Он всегда верил, что человек сам собой обретает равновесие и ощущает совершенство жизни, когда именно в одиночку выполняет какую-нибудь приятную работу. Всплывают светлые мысли, пространство словно бы раздается, все отвратительное исчезает за бескрайностью. Чей-нибудь возглас мог подействовать как щелчок кнута и заставить согнуться. Возвышенный миг скажется убитым, тебя застали за запретным наслаждением.
Когда Лео услышал признание Эрики, что в детстве она везде и всюду кралась за ним: в кустах на выгоне, возле болота, на берегу речки среди черемухи и ольхи, видела их с Вильмутом даже за виллакуским выгоном, возле большого камня, его охватило смутное ощущение краха. Ему, конечно, льстила эта давняя привязанность Эрики, пугающая и необычная в своем постоянстве, она способна была вызывать опьяняющие мгновения самолюбования. И все-таки искреннее признание девушки вызвало в нем негодование, Лео встревожило, что кто-то, без разрешения подсматривая, принимал участие в его жизни. Многие, хотя и пустячные, дела приобрели иную окраску. Лео был вынужден взглянуть на свои прошлые деяния со стороны. Какие-то невинные поступки задним числом обретали гораздо большее значение, потому что за ними наблюдали, их оценивали. Лео словно был обязан напрягать память и перебирать дни своей юности, многие пустяки были затенены ненужной и тревожной таинственностью. На поверхность всплывали мгновения, когда треск какого-нибудь прутика представлялся странным или покачнувшаяся в тиши ветка вызывала подозрение. Всегда боявшийся рысей больше, чем волков, — хотя в здешних краях их никто никогда не встречал, Лео при каждом непонятном звуке вздрагивал: вот и появились пятнистые. А это была всего лишь Эрика. Подумать только: справляешь под кустом нужду — и кто-то следит за этим. Вдруг и такое случалось?

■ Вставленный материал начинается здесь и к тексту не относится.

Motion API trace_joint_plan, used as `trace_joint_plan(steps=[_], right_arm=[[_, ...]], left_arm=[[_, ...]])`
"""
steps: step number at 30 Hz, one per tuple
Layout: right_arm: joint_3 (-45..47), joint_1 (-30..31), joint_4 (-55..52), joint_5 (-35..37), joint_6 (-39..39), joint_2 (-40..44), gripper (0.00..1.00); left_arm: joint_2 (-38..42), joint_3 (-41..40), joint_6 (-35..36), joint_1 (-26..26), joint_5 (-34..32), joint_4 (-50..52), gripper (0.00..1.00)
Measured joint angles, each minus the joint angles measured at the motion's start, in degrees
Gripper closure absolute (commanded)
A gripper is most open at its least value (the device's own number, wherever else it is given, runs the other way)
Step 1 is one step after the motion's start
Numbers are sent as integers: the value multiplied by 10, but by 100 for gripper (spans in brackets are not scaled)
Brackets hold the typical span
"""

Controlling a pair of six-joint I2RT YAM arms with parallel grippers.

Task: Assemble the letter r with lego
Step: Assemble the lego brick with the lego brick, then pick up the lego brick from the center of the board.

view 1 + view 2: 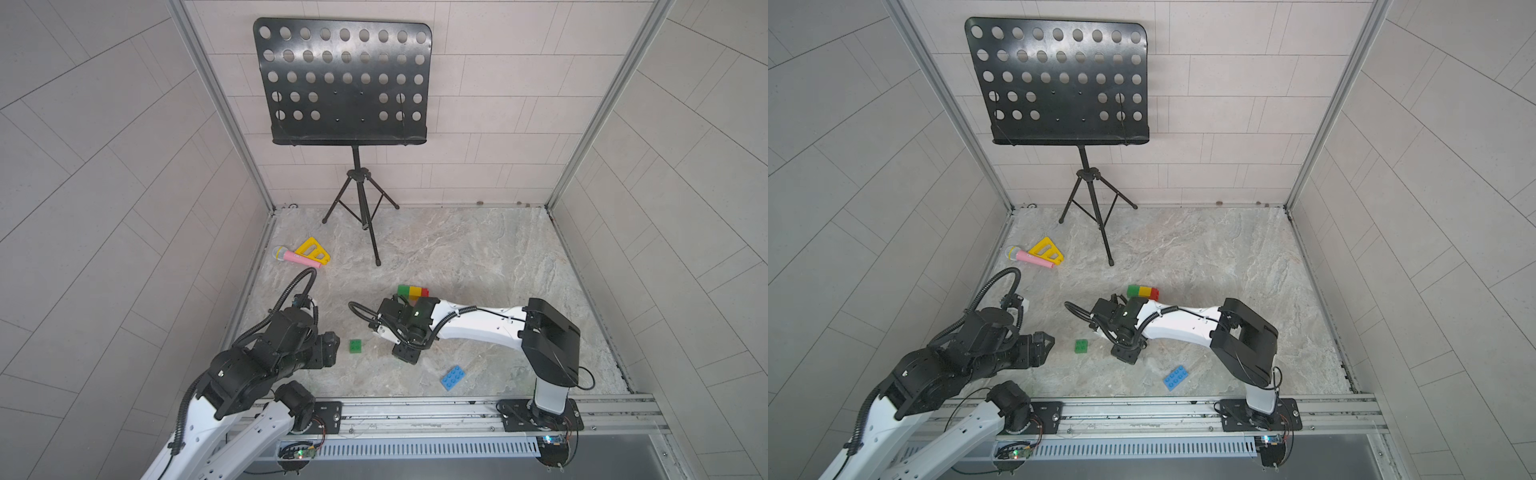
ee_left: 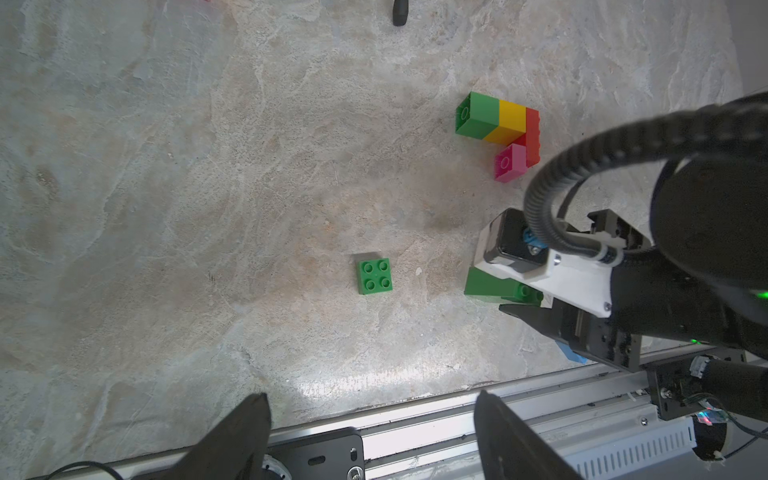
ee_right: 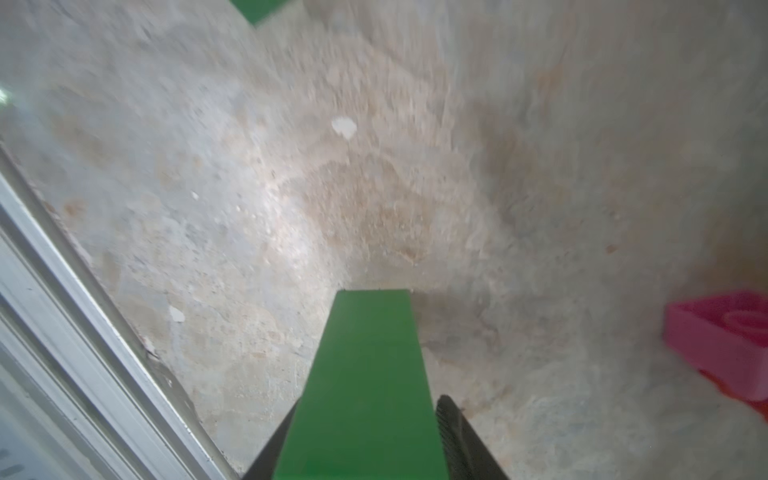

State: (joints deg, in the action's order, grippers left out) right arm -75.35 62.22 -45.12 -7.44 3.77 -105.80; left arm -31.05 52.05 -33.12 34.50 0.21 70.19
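The marble floor (image 1: 478, 249) fills the cell, with a black stand (image 1: 340, 79) at the back wall. The right arm (image 1: 486, 328) reaches across toward the left; the left arm (image 1: 249, 365) hangs low near the rail (image 1: 415, 409). The left gripper (image 2: 372, 395) is spread wide and holds nothing. The right gripper (image 3: 372, 403) has a finger close along each side of a green piece (image 3: 370, 365). The right wrist view is blurred, and I cannot tell whether they press it or stand just clear.

The build (image 2: 505, 133) lies on its side mid-floor, near and beyond the right gripper. Its red brick (image 2: 533, 133) has its long axis running front to back. A yellow brick (image 2: 510, 120) and then a green end brick (image 2: 478, 114) extend leftward from its far end, and a pink brick (image 2: 509, 163) from its near end, open undersides facing left. In both top views the right arm hides the pink brick.

The blue brick (image 1: 453, 377) lies flat, studs up, long axis diagonal, near the rail; in the left wrist view only a corner shows. The green piece points left, out of the fingers, studs toward the gripper; both top views hide it. The loose green brick (image 1: 355, 346) sits studs up between the grippers. A pink mic (image 1: 297, 258) and yellow triangle (image 1: 314, 244) lie together at the left wall.
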Motion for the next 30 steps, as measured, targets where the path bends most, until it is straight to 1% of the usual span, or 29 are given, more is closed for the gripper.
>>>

В юношеские годы Лео считал жалкими неудачниками тех парней и девушек, которые в несчастной любви поддавались неумолимым обстоятельствам и не настаивали на своем. У двух жизнеспособных людей должно было хватить мужества смести все препятствия и, презрев предрассудки, стать мужем и женой. После признания Эрики Лео понял упрощенность своих представлений. Имущественные сложности, психологическая несовместимость родителей, даже вражда — хорошие предлоги, чтобы без особого труда покориться судьбе. Судьба не реяла тенью над человеком, а сидела в нем самом, гнездилась на жалком клочке, где почва перемешана с щебенкой и нет надежд на хороший урожай.

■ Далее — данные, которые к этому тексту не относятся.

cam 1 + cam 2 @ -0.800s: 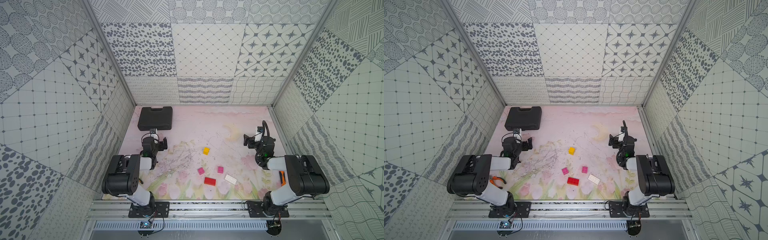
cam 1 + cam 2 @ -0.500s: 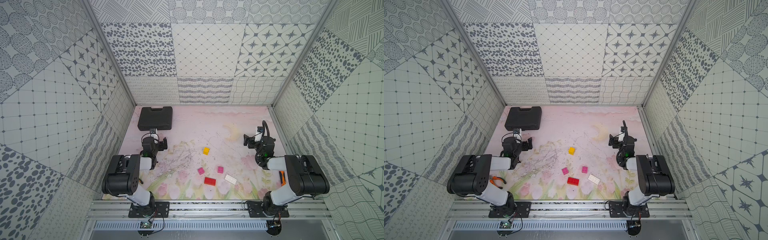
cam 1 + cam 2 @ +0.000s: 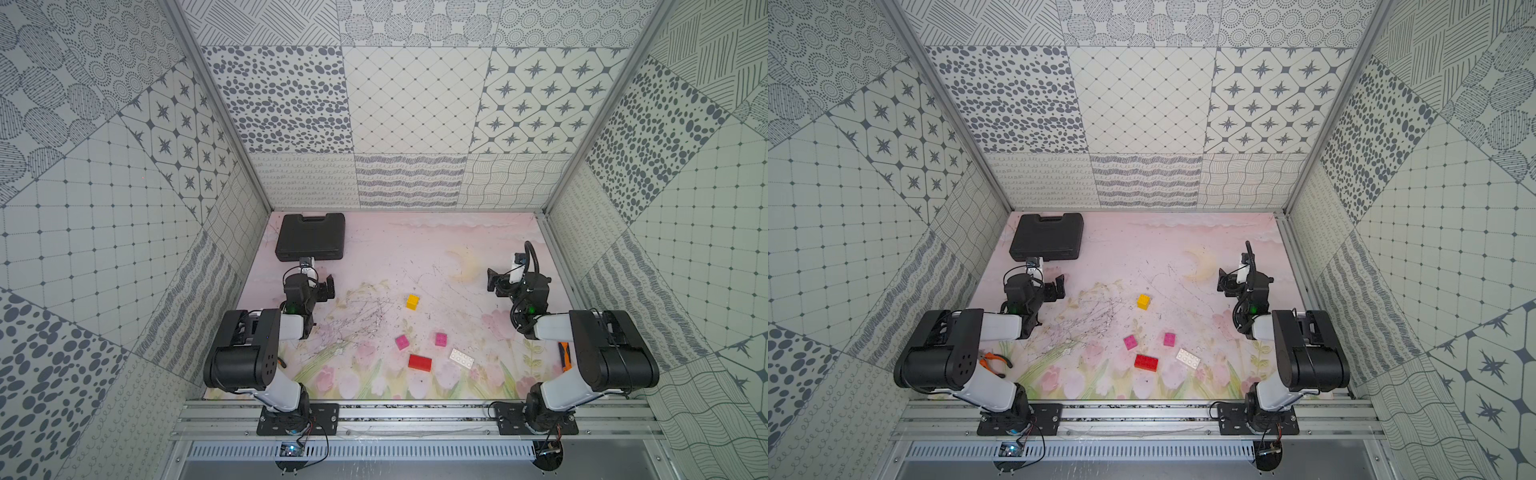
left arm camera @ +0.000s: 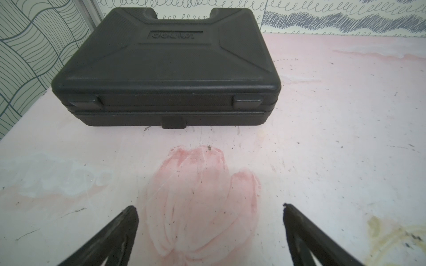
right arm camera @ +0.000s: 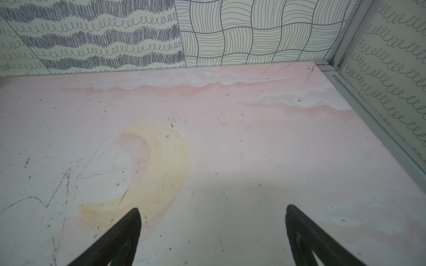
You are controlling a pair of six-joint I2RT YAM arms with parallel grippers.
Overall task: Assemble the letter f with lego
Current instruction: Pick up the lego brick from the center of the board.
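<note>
The lego lies loose on the pink mat in both top views, with none of the bricks joined. A yellow square (image 3: pixel 412 301) sits farthest back. Two pink squares (image 3: pixel 401 342) (image 3: pixel 441 339), a red rectangle (image 3: pixel 419 362) and a white rectangle (image 3: pixel 461 358) lie nearer the front. The letter f is out of view. My left gripper (image 3: pixel 321 287) hovers left of the bricks, open and empty (image 4: pixel 209 209), facing the black case. My right gripper (image 3: pixel 498 282) is off to the right, also open and empty (image 5: pixel 212 210), over a painted moon.
A shut black case (image 3: pixel 311 237) lies at the back left, close ahead of the left gripper (image 4: pixel 166 69). An orange-handled tool (image 3: pixel 994 360) lies under the left arm. Another orange object (image 3: pixel 564 355) lies by the right arm. Patterned walls enclose the mat.
</note>
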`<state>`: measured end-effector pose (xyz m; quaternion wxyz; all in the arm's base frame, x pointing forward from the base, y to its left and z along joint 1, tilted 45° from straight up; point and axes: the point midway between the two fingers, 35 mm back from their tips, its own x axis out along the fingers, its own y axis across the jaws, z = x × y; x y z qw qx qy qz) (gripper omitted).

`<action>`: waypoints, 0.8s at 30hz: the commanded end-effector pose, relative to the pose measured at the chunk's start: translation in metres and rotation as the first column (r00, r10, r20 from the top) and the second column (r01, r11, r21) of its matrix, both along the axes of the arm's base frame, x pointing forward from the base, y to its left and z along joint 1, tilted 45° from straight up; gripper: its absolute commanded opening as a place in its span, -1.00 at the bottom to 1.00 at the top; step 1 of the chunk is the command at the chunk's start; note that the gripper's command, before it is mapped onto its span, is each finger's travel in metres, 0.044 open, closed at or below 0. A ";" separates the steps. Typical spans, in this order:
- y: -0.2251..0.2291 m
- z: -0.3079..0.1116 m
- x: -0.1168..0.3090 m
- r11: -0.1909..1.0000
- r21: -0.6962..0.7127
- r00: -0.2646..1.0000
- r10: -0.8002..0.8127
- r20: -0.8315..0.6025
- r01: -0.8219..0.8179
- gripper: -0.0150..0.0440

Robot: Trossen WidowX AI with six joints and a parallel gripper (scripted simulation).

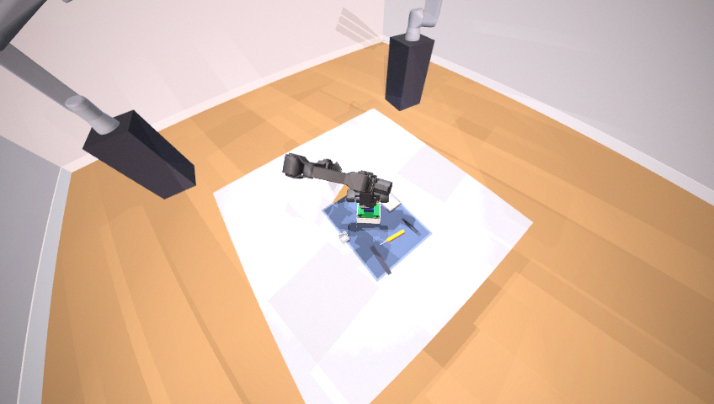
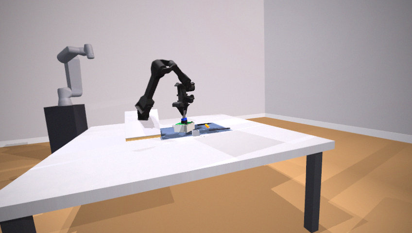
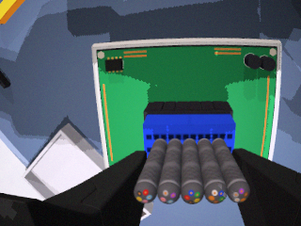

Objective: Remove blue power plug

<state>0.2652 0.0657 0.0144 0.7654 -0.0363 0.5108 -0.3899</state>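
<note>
My fingers [image 2: 184, 114] are part-open and clamped on the blue plug [image 2: 184, 119] [image 3: 189, 124], one each side of its grey cable bundle in the wrist view. Plug sits at the black socket [image 2: 183, 122] [image 3: 188, 107] on the green circuit board [image 1: 368, 213] [image 2: 179, 123] [image 3: 188, 75]; can't tell how deep. Grey tray [image 1: 391, 204] [image 3: 66, 160] near the board, no plug in it. Board's white box is on a blue mat [image 1: 376, 275] [image 2: 167, 136] [image 3: 42, 61], yellow-handled screwdriver [image 1: 396, 236] [image 2: 207, 125] alongside. Mat's on the white counter [image 1: 320, 300] [image 2: 173, 161]. Wood floor [image 1: 150, 300] [image 2: 231, 202], pale walls, grey arms on dark pedestals behind.
</note>
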 end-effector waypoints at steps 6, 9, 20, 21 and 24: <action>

Признание Эрики пробудило в Лео робость, он вновь ощутил подавленность. Неожиданная и возвышенная принадлежность друг другу, казалось, многократно увеличивала жизненные возможности. И тут же мнимый простор сужался до спирающей тесноты, после парения над буднями, когда развеялось опьянение, он почувствовал себя гораздо беззащитнее и бесприютнее, чем раньше.